Termini approssimativi di incapacità al lavoro
La malattia non causa invalidità permanente. Possibili periodi di inabilità al lavoro - 10-30 giorni sono dovuti al tasso di reconvalescenza dopo l'intervento chirurgico.
Ulteriore gestione
Nei pazienti con aplasia della vagina e dell'utero, è consigliabile ripetere il ciclo di colpelotongazione 2-3 volte l'anno in assenza di un partner sessuale permanente per la prevenzione della stenosi neovaginale dopo la colpopoiesi chirurgica.
Al fine di diagnosticare tempestivamente i cambiamenti cicatriziali nella vagina dopo la correzione chirurgica della vagina e dell'utero, un'osservazione dispensaria viene mostrata con un controllo ogni 6 mesi a 18 anni.

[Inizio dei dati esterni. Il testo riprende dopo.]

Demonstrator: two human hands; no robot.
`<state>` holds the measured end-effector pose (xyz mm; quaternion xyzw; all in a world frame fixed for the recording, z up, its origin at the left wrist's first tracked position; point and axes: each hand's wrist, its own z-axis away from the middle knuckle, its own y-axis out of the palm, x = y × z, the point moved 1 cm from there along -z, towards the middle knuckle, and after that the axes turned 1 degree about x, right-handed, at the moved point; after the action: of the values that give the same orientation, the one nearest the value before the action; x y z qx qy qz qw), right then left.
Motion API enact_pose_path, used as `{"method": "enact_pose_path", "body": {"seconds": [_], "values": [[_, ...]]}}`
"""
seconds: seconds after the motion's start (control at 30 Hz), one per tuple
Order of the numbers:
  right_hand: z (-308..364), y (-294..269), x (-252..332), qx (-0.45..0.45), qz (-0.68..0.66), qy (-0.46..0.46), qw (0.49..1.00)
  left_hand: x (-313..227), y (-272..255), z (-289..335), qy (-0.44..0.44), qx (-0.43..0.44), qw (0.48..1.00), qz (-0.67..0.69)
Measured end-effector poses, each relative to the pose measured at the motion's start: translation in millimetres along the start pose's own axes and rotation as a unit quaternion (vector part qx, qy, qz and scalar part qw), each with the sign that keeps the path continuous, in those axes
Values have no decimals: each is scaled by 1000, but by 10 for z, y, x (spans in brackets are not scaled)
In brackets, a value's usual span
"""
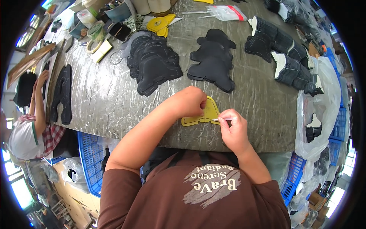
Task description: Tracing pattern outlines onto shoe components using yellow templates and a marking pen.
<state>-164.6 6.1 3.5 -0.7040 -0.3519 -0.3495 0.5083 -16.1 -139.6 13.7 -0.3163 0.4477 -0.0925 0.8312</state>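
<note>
On the table close in front of me lies a flat yellow template (211, 109) with slots cut along its edges. My left hand (190, 101) is closed, its curled fingers pressing on the template's left part and hiding it. A thin pale pen (218, 120) is pinched in my right hand (233, 128), its tip at the template's lower right edge. Whether anything lies beneath the template is hidden. Beyond my hands are two piles of black cut pieces: a thicker left pile (154, 63) and a right pile (213, 61).
Another yellow template (160, 24) lies farther back by tubs and a tape roll (93, 45). Stacked dark pieces with white parts (291, 65) stand at right, near a clear plastic bag (301, 126). Blue crates (89, 160) flank me. Another person (28, 135) works at far left.
</note>
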Motion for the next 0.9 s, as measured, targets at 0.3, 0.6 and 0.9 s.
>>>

Informazioni per i pazienti
La mancanza di mestruazioni indipendente all'età di 15 anni o più anziani, crescente intensità ciclica di dolore addominale e menarca - le indicazioni per la consultazione ginecologo infanzia e l'adolescenza alla diagnosi precoce di malformazioni dell'utero e della vagina. In forte dolore al primo rapporto sessuale o l'incapacità di attività sessuale dovrebbe smettere di cercare di evitare contatti sessuali penetranti uretra paralizzante e perineale nei pazienti con aplasia vaginale.
Prospettiva
Con un accesso tempestivo a un ginecologo in un reparto ginecologico qualificato, dotato di moderne apparecchiature diagnostiche e chirurgiche, la prognosi del decorso della malattia è favorevole. I pazienti con aplasia della vagina e dell'utero nelle condizioni di sviluppo dei metodi di riproduzione assistita hanno l'opportunità di utilizzare i servizi di madri surrogate nell'ambito del programma di fecondazione in vitro e trasferimento degli embrioni.